Tubuh Davina meremang saat merasakan hembusan nafas hangat Zio di area lehernya seiring dengan tangan pria itu melingkar di perutnya. Davina tidak menyadari bahwa pria itu ternyata menyusulnya
Kegiatan Davina menuang air putih ke dalam gelas terpaksa harus berhenti karena ulah kekasihnya yang mencoba menyentuhnya lebih jauh. Zio mulai mendaratkan kecupan di telinga dan turun ke lehernya.
"Om... katanya mau minum" Davina menggeliat dengan des ahan tertahan. Kakinya terasa lemas bagai tak bertulang karena Zio tak menggubris protesan bibirnya. Pria itu malah mengangkat tubuh Davina lalu mendudukkannya di minibar dapur.

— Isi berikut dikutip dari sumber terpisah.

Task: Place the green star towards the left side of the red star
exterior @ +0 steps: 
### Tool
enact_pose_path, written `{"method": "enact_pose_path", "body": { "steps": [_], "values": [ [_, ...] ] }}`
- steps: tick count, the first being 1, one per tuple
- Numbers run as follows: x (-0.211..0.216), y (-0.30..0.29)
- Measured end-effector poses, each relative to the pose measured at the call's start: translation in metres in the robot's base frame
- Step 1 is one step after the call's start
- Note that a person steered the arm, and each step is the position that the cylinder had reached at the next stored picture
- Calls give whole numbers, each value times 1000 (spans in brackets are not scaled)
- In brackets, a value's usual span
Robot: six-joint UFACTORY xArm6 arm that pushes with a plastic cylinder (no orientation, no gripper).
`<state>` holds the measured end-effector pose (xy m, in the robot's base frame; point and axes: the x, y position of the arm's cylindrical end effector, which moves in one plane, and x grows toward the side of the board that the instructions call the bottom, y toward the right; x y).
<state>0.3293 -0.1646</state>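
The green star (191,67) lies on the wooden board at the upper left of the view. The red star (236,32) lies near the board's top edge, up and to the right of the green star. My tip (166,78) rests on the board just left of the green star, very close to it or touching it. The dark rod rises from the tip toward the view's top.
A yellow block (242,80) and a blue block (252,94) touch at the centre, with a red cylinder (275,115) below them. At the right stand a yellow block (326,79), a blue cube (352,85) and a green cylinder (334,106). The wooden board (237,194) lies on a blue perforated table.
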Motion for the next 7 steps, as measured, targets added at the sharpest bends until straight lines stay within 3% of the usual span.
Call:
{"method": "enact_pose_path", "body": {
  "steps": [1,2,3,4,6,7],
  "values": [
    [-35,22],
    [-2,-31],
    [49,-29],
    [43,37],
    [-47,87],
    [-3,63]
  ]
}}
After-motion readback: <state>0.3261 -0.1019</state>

Masih dengan tangan yang melingkari perut gadis itu, Zio mendekatkan wajahnya pada wajah Davina lalu menautkan bibir keduanya. Zio begitu bersemangat mencumbu bibir Davina yang selalu menggugah hasratnya. Davina yang tak mampu berfikir lebih jauh memilih pasrah dan menikmati permainan bibir Zio yang sebenarnya sangat ia sukai. Gadis itu mengalungkan tangan pada leher kekasihnya.
Keduanya terhanyut dalam pusaran hasrat yang tercipta, lum atan-lum atan yang semula lembut perlahan berubah semakin liar dan sedikit kasar. Keduanya mulai terbakar gairah.
Tangan Zio yang awalnya begitu kalem dan hanya diam mulai aktif bergerak menyusup ke dalam pakaian Davina dan mengusap punggung halus kekasihnya seiring ciuman mereka yang semakin memanas.
Lenguhan dan erangan tak lagi mampu Davina tahan apalagi saat tangan nakal Zio mulai bergerak ke arah bagian sensitifnya.
"Ingat kata oma om" Dengan susah payah akhirnya Davina berhasil menghentikan Zio yang mulai kehilangan kendalinya. Davina bukan karena tak menginginkan sentuhan yang lebih jauh lagi melainkan ia sedang berusaha menuruti permintaan mama Ayumi."Davina takut oma membatalkan restunya kalau sampai oma tau om Zio melanggar perintahnya"
Zio menghela nafas dalam, berusaha menetralisir gairahnya yang sudah mencuat. pria itu memang selalu merasa kewalahan, terlalu sulit baginya untuk meredam hasrat tiap kali berhadapan dengan gadis kecil itu.
"Makanya Davina minta cepat-cepat nikah, karena om kelewat nakal" Sungut gadis itu lagi.
"Ah Davina" Ucap Zio lesu, ia memeluk erat tubuh kekasihnya. Ekspresi cemberut Davina malah kembali menyulut gairahnya.
Zio merasa tak bisa terlalu lama menunda pernikahannya dengan Davina, ia sadar kontrol dirinya mulai menipis. Lama kelamaan logikanya akan dikalahkan oleh pesona Davina yang semakin cantik dan menggairahkan setiap harinya.
"Nanti om Zio akan membicarakan pada mama perihal rencana pernikahan kita. Om uda nggak sanggup untuk menunggu lebih lama lagi" Ucapnya dengan sedikit frustasi.